* Work item *
Within the entries below, please retype exactly the lines starting with the line that has "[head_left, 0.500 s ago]" and going on through the line that has "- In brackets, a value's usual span", but not the pictures.
------------------------------
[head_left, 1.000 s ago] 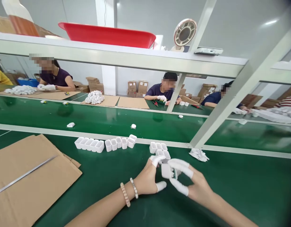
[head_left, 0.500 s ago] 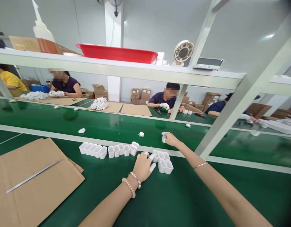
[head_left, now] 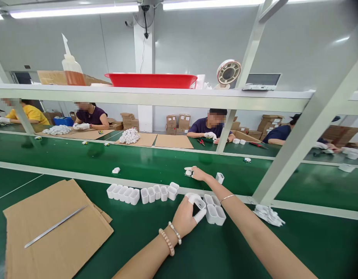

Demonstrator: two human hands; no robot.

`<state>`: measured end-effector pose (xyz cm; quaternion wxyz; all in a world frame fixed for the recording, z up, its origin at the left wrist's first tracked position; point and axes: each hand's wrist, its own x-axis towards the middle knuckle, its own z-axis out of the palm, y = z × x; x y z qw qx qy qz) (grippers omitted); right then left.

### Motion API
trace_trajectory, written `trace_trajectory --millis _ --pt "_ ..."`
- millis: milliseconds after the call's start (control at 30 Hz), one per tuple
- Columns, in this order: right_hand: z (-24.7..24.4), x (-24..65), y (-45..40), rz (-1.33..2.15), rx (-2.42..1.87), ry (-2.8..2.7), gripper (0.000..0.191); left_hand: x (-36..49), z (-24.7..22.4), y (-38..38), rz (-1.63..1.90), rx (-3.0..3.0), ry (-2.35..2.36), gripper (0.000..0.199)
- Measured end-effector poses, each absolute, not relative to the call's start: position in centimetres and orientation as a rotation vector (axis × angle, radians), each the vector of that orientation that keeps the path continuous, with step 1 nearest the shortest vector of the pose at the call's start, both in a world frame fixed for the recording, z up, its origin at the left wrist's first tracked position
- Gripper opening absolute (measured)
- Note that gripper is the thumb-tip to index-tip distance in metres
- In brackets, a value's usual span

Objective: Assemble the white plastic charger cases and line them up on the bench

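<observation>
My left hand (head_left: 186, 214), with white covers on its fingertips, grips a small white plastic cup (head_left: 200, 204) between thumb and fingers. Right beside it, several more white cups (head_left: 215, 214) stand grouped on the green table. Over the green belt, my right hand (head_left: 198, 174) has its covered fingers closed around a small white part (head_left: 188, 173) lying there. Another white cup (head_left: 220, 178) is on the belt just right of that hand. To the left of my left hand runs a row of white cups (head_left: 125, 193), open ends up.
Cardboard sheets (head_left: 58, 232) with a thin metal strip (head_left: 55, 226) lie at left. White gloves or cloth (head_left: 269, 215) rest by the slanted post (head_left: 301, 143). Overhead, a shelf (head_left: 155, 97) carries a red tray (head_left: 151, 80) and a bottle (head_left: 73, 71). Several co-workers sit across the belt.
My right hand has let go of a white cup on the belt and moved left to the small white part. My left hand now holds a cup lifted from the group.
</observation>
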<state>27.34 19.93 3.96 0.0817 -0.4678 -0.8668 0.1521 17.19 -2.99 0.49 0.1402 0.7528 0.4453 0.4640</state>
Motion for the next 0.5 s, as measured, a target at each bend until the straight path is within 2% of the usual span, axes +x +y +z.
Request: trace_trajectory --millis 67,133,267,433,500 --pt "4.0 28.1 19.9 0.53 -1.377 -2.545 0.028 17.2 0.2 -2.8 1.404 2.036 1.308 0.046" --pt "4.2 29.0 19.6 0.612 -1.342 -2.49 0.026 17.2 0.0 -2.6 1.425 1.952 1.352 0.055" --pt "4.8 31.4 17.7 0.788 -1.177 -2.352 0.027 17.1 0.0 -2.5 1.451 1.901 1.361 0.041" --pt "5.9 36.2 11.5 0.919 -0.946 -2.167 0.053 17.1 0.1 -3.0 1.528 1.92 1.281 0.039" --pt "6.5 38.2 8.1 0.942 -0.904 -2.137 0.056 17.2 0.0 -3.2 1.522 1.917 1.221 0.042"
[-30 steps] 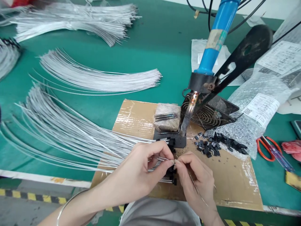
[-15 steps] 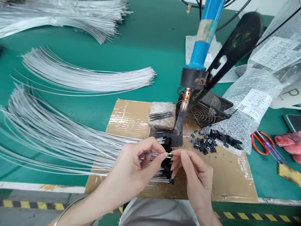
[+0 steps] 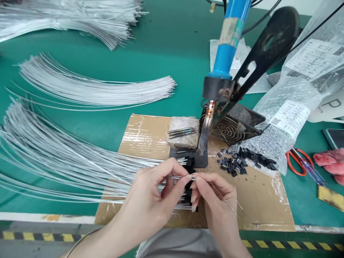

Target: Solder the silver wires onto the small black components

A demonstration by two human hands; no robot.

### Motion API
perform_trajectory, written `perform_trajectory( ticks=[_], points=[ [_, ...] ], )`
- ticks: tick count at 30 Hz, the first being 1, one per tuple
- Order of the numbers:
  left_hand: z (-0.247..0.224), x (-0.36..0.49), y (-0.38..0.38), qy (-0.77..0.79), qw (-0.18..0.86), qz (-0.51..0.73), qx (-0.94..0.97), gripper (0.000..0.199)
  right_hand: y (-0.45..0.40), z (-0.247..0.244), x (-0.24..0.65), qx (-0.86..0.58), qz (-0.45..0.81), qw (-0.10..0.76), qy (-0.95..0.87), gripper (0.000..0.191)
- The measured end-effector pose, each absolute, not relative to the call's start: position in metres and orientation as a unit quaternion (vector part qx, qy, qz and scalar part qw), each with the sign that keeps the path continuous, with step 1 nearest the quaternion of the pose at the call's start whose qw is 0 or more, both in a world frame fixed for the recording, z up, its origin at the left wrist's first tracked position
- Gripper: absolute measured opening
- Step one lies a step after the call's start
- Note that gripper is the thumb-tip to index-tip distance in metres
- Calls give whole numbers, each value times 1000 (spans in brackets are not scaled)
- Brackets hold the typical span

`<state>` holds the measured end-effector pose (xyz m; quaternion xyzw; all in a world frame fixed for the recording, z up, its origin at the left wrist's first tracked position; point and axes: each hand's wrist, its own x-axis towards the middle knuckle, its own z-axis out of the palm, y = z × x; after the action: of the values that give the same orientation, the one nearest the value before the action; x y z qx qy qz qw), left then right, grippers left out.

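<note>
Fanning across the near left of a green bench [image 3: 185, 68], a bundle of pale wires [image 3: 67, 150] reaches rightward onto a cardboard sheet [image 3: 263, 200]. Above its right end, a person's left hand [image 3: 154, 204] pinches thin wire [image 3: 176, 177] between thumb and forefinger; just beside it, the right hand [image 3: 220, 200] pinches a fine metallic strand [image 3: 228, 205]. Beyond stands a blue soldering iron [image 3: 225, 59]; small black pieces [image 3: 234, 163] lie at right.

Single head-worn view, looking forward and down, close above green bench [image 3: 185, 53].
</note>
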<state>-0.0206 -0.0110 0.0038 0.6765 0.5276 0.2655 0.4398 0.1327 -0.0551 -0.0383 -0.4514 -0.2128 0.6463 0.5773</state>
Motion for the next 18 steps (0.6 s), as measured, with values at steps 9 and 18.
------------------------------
* Your response *
[head_left, 0.500 s ago] 
[head_left, now] 

Demonstrator: two human hands; no robot.

`<state>`: measured end-effector pose (xyz cm; quaternion wxyz; all in a world frame fixed for the recording, z up, its origin at the left wrist's first tracked position; point and axes: each hand's wrist, its own x-axis towards the middle knuckle, its own z-axis out of the palm, y = z × x; x y z qw qx qy qz) (grippers omitted); right then left.

### Motion API
trace_trajectory, written `trace_trajectory --millis _ --pt "_ ..."`
- millis: milliseconds after the call's start (control at 30 Hz), one per tuple
- Columns, in this order: right_hand: z (-24.7..24.4), x (-24..65), y (-45..40), rz (-1.33..2.15), rx (-2.42..1.87), ry (-2.8..2.7), gripper (0.000..0.191); left_hand: x (-36..49), z (-24.7..22.4), y (-38..38), rz (-1.63..1.90), rx (-3.0..3.0), ry (-2.35..2.36), gripper (0.000..0.199)
- Measured end-effector poses, each absolute, not relative to the call's start: position in centimetres and orientation as a rotation vector (axis × angle, radians), each the vector of that orientation that keeps the path continuous, with step 1 nearest the shortest vector of the pose at the call's start, both in a world frame fixed for the recording, z up, its origin at the left wrist's first tracked position
- Gripper opening absolute (measured)
- Note that gripper is the thumb-tip to index-tip distance in metres
- In brackets, a value's usual span

Nothing further is required for this answer.